What is expected:
In the records below, count every line that contains the word "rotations" and report only the total.

Source data:
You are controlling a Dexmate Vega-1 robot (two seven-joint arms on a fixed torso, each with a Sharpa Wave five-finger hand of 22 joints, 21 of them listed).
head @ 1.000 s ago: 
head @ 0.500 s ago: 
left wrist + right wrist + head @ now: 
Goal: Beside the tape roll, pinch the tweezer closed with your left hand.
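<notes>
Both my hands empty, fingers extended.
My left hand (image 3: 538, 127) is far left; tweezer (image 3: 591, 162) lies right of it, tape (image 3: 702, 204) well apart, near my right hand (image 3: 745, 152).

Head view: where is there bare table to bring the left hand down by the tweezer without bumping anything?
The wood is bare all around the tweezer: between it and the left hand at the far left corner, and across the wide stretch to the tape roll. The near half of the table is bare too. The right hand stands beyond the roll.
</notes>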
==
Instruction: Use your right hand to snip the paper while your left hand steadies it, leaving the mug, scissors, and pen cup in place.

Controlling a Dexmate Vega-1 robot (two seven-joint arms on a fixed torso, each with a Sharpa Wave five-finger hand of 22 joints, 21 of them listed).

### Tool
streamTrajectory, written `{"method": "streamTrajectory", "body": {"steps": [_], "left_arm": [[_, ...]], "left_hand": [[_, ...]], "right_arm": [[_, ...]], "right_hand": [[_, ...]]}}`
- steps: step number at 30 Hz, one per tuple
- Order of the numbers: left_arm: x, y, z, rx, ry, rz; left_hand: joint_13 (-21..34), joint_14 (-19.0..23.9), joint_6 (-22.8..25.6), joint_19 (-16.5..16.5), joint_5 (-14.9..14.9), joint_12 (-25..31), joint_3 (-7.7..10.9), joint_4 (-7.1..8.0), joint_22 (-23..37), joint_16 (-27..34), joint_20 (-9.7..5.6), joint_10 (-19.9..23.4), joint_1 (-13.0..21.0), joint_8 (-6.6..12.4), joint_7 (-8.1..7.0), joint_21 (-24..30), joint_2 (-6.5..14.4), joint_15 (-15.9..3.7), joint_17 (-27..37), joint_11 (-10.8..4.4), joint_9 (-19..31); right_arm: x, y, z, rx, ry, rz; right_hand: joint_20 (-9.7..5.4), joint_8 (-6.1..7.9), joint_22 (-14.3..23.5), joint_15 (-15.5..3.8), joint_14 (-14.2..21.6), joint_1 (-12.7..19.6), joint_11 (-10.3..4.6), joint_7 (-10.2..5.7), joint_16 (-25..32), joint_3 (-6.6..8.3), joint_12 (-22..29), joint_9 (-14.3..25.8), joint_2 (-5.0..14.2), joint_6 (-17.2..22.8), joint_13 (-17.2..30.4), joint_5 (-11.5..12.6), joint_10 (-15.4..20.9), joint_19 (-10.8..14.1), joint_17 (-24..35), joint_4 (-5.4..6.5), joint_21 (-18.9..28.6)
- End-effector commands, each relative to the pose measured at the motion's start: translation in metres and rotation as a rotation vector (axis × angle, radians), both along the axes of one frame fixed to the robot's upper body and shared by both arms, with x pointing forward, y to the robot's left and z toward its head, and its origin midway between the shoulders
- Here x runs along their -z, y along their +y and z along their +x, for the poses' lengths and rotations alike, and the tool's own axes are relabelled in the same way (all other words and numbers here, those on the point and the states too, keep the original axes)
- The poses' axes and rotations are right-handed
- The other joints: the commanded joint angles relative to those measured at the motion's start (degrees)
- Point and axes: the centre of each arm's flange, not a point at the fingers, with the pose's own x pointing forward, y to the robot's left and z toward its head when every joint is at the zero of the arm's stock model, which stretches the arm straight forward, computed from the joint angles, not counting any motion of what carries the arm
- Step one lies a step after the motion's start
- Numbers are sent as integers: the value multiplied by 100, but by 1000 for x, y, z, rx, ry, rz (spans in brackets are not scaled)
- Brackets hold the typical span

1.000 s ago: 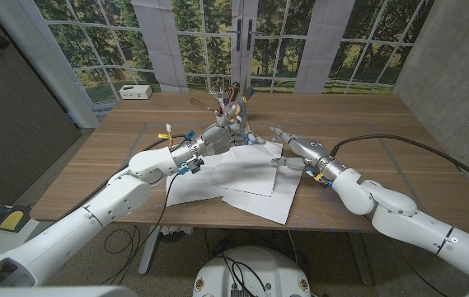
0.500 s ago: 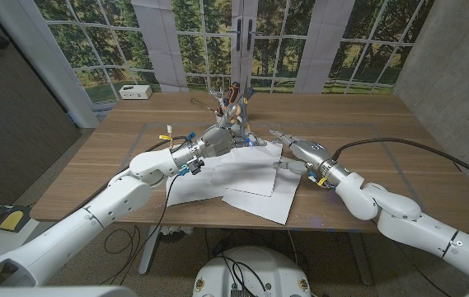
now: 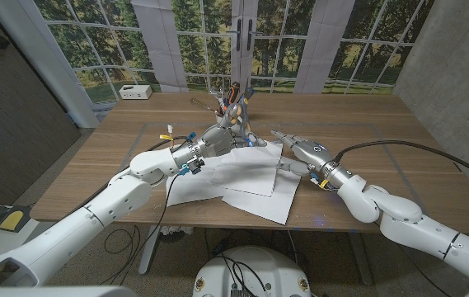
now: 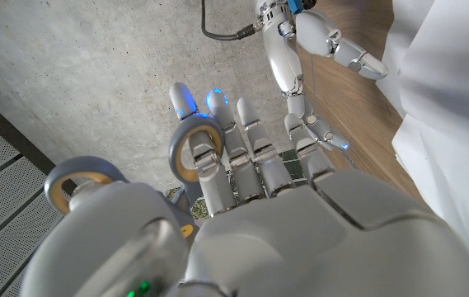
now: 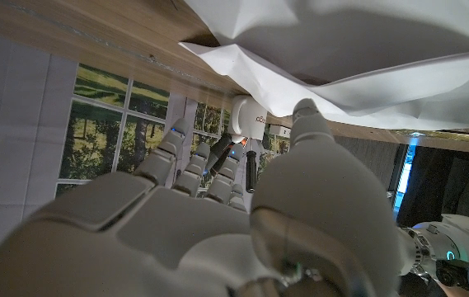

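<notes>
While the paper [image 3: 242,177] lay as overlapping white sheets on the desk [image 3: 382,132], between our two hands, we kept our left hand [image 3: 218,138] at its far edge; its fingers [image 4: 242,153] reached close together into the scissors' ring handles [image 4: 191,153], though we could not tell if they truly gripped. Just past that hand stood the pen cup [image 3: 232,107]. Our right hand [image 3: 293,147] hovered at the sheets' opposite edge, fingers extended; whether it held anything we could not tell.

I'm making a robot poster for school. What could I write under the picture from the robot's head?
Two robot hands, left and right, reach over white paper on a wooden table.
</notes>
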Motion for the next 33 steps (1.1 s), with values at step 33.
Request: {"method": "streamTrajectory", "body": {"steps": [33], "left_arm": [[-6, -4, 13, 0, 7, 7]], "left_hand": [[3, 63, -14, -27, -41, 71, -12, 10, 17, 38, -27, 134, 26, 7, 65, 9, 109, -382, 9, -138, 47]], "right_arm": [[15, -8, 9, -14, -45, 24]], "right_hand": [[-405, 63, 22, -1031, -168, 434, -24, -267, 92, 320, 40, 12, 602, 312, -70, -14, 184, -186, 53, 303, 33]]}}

Problem solution:
2